Perhaps the reason calligraphy is a relieving or relaxing hobby is that it promotes individuality and uniqueness, as one is free to experiment with different styles and strokes. As Marie says, “The versatility of this art form is what makes it interesting. No matter how long you’ve been practicing it, your handwriting will always grow and evolve.” Imma adds as well, “You get to learn something new every day because it’s such a dynamic form of art, and you also get to interact with generous people who share the same knack for ink spills and smooth paper.”
Making money from a hobby
Finally, calligraphy can also be a source of income today. It is used to design invitations for formal events, postcards, posters, print for fabric, and art pieces for interior design. Even in the most modern sense, Jelvin adds that “it can be advantageous as well for designing logos, for example.”
Calligraphers themselves can also conduct workshops for those who are interested in learning the art and developing their skills. It’s all about creating a community that enriches both human relationships and the art itself.
Calligraphy is a rapidly growing form of expression. As a traditional art form in modern society, it’s an answer to modern society’s yearning for more personal and more ‘human’ connections.

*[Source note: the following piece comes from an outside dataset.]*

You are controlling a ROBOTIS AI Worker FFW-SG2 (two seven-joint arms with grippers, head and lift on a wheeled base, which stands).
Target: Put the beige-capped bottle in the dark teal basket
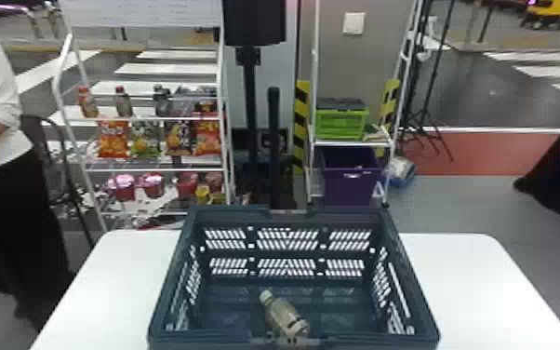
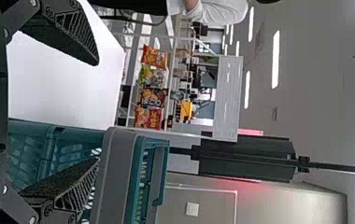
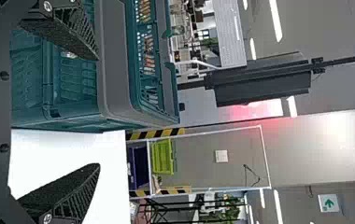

Who would have thought that a set of words fashioned in ink and unique handwriting would become that medium? Amidst the convenience and advancement that technology has mothered us with, there is something comforting about how elemental and unique calligraphy is. The depth and intensity of how we feel is transcribed to paper in stunning colors and strokes, giving a pleasure that cannot be received from a word processor. So the next time you feel Times New Roman or Comic Sans isn’t enough to convey what you really want to tell someone, why not write it in calligraphy instead?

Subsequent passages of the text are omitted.